Video Rewind 01.29.2016

Coeur De Pirate featuring Allan Kingdom “I Don’t Want to Break Your Heart”

Gordon Gano has been known to croon “Breaking up is hard to do”. That’s quite an understatement. The video for “I Don’t Want to Break Your Heart” by Coeur De Pirate and Allan Kingdom demonstrates that it might be easy after all. Couer De Pirate plays the female of the couple. And she’s off on her own, working to get further away from Allan. She’s in his white BMW which breaks down. She’s on a beach by a fire. She’s walking through fog. She’s moving her way through an escalator into a parking garage. The whole while she feels she’s doing the right thing because she doesn’t want to break his heart. I am particularly drawn to the vehicle in this video. The white BMW, as I’ve already stated, breaks down at the beginning as Coeur (for short) has driven the hell out of it. Later we see Allan leaning against it rapping. It’s him showing he wants the car, and she has clearly no desire to keep going so she drives the relationship to breakdown.

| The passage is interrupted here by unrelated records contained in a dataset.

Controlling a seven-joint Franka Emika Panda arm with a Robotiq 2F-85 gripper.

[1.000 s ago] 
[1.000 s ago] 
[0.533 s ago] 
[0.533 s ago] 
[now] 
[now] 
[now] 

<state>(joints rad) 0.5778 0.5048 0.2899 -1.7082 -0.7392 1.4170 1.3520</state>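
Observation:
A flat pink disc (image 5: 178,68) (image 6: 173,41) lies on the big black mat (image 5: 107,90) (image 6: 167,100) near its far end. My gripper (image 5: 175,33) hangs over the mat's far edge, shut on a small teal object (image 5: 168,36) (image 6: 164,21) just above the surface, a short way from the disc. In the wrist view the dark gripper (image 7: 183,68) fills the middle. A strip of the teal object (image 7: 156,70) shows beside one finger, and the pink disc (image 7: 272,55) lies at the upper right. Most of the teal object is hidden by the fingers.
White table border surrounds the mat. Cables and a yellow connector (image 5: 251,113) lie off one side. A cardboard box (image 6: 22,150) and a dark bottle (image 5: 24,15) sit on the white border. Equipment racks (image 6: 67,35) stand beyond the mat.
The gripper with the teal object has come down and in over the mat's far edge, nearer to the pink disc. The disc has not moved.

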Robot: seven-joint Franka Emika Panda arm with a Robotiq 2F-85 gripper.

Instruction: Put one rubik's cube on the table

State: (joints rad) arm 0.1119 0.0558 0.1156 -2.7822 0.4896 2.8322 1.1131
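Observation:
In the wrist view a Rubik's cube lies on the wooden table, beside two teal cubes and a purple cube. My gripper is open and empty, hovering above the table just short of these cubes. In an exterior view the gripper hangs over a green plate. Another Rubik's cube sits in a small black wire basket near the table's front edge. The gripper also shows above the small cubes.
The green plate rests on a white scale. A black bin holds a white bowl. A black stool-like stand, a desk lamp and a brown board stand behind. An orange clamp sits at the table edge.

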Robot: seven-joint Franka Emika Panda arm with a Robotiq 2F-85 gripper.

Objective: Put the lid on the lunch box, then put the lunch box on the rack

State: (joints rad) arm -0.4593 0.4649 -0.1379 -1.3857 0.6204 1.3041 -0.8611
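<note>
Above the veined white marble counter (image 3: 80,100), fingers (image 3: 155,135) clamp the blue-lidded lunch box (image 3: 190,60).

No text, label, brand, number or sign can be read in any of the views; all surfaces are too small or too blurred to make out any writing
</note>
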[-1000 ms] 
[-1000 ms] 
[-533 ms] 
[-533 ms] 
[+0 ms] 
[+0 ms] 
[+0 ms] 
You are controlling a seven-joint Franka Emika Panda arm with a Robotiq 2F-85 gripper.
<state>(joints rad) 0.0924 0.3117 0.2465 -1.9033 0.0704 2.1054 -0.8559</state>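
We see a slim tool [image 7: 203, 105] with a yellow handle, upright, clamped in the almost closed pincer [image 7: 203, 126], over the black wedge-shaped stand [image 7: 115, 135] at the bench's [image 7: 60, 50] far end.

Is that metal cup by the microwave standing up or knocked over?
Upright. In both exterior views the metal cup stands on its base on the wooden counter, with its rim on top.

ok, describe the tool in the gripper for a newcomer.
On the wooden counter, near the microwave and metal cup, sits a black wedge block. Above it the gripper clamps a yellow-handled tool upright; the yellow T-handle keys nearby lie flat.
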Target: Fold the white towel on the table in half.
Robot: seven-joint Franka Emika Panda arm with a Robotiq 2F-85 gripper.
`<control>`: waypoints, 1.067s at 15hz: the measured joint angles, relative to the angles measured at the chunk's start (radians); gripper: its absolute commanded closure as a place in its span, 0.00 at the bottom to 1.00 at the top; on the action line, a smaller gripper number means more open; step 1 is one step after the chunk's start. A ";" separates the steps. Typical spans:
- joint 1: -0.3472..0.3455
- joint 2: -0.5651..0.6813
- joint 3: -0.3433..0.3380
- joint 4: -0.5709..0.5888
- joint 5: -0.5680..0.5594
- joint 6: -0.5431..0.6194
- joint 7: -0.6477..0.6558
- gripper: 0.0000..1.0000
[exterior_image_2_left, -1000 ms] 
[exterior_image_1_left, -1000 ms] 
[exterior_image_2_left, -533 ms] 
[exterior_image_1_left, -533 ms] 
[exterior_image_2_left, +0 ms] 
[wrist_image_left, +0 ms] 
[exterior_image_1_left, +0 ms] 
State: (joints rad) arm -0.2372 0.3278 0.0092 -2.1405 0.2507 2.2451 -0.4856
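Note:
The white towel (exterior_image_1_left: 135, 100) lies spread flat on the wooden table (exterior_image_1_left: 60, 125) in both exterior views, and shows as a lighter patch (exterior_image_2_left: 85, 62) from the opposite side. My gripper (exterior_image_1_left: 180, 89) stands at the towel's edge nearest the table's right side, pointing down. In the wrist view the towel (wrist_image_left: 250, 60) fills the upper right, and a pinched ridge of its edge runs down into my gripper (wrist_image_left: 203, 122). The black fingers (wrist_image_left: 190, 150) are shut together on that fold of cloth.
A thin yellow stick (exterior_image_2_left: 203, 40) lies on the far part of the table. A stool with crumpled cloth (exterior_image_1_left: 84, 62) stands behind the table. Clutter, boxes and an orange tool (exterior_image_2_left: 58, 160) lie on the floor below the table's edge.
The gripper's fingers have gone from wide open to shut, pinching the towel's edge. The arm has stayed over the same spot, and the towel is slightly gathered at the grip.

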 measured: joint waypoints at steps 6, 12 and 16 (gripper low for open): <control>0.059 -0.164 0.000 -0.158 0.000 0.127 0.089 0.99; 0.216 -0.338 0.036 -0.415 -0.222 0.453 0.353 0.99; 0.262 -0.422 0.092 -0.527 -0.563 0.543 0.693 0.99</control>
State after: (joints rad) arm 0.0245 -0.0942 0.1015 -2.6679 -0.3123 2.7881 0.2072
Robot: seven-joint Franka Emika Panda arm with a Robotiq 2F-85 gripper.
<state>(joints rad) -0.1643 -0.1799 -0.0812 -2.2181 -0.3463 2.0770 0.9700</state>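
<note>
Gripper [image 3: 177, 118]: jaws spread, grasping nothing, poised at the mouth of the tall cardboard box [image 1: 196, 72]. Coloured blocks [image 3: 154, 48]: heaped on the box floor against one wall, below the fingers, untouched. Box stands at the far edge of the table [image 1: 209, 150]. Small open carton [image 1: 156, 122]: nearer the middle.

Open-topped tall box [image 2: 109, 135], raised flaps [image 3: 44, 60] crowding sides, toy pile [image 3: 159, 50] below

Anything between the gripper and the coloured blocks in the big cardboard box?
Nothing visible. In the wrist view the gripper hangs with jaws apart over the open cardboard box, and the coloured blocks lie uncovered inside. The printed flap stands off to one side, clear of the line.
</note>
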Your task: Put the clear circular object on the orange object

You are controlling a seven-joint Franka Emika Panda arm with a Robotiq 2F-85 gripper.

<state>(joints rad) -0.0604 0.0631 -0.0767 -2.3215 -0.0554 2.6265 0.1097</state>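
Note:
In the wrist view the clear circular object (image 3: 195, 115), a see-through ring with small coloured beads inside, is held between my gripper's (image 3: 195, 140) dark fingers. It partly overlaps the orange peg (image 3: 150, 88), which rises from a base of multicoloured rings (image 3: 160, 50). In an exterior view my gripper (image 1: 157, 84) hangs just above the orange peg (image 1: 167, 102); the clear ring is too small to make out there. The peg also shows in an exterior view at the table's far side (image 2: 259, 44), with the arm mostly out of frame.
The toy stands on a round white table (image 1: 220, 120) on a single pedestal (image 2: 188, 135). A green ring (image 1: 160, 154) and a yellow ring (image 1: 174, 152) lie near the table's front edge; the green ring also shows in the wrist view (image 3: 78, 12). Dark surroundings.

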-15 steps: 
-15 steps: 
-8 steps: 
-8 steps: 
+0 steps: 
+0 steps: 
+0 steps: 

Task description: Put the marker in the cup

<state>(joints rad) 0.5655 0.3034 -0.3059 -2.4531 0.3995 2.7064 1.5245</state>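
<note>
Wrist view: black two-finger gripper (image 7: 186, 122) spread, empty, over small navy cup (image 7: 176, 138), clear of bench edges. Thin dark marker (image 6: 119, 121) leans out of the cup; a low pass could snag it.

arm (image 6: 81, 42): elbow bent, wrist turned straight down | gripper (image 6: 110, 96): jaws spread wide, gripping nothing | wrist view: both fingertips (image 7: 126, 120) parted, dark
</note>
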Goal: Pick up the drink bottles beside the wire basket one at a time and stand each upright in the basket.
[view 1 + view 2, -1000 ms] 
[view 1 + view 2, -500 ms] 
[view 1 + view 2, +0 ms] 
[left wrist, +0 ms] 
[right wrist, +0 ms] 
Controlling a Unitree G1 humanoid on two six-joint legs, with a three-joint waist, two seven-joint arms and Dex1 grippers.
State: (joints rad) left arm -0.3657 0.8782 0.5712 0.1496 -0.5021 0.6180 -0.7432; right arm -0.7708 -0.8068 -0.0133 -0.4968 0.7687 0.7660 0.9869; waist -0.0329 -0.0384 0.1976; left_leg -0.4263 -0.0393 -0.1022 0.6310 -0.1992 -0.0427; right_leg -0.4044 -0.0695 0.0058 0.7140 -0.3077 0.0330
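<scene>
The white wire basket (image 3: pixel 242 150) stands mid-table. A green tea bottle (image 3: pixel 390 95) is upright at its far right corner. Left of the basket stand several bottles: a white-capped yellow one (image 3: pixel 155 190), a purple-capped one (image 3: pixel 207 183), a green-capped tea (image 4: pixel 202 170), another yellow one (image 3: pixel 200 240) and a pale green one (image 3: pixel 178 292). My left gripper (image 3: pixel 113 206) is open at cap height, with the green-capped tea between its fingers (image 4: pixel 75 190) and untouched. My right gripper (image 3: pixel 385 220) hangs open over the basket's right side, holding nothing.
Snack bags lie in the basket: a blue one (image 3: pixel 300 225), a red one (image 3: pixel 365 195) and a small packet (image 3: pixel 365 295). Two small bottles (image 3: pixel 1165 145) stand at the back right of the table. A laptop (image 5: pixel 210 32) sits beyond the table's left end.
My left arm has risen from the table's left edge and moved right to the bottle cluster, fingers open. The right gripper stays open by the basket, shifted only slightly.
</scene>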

Tiggs Da Author featuring Lady Leshurr “Run”

Apparantly it was Menander who first quipped “he who fights and runs away may live to fight another day.” That being said, it’s often seen as a sign of weakness to do so. It generally garners being called “pussy”, which strangely is also a slang term for vagina. Yet Tiggs Da Author looks at running in a different light. He opens his song “Run” with the lyrics “I run away from fighting/ but it made me stronger/ You can call me pussy/ Pussy is power”. I’m unsure if he’s calling to female strength here, but it’s nice to see a man taking a different route at defining his own masculinity. The track also features some strong lyrics by Lady Leshurr. The video for “Run” doesn’t feature much running. Rather, it has a lot of bright and vibrant colors, something always missing from New England winters. It also features Tiggs and his buddies hanging out of moving cars. I have to hand it to their ability, and lack of fear, when it comes to hanging out of moving cars. My favorite spot has to be driver hanging out of the driver’s side door putting his feet up against the car, holding onto the open door, face up literally inches above the ground. Amazing.

La Sera “High Notes”

La Sera’s video for “High Notes” is like an episode of The Howdy Doody Show meets The Twilight Zone. You take your run of the mill country variety show with a band performing, and throw in aliens, vampires, the creature from the black lagoon, and others and let it turn into a The Walking Dead free-for-all. Nary a soul makes it out alive, though La Sera front woman Katy Goodman does. It also turns out that she has he power to hypnotize with her eyes. I’m not going to lie here, it’s pretty easy for a redhead to hypnotize me. I can assure, though, that’s not the reason this video made the Rewind.

The Chemical Brothers featuring Beck “Wide Open”

For those of you who have been around a baby recently, you know one of the popular line of toys for them is the Oball . This is important for my description of The Chemical Brothers and Beck’s video for their song “Wide Open”. We start with a female dancer in an empty warehouse. There is a mirror leaning against one wall, and that factors in as well. As the dancer begins her routine and the song progresses, her limbs become hollow and formed out of that Oball material. First one arm, then a leg. Soon the other leg, and the other arm. Her head is turned into Oball as well. She dances like this and it’s pretty interesting to see a person like this moving around, being able to see through all the holes. It’s extremely neat to see her dance like this in the mirror. No worries, though, as she is her whole self when the video ends.

Massive Attack featuring Tricky and 3D “Take It There”

Theodore Roethke’s poem “My Papa’s Waltz” compares a father’s drunken abuse to a dance spurred on by the music of liquor and anger. John Hawkes’ performance as a drunk man wandering the night in the video for “Take It There” by Massive Attack featuring Tricky and 3D reminds me of Roethke’s poem. It could be the fact that there are moments where John’s stumbles are supported by a group of background dancers. The entire scene in the empty pool particularly gives this a performance piece feel. It’s where the most life in the video comes from as the look on John’s face goes from stupor to rage to self loathing. No one is abused in this video, but one could certainly see John’s character make his way home, rough up his son on the way to putting him to bed, all the while his wife watches helpless.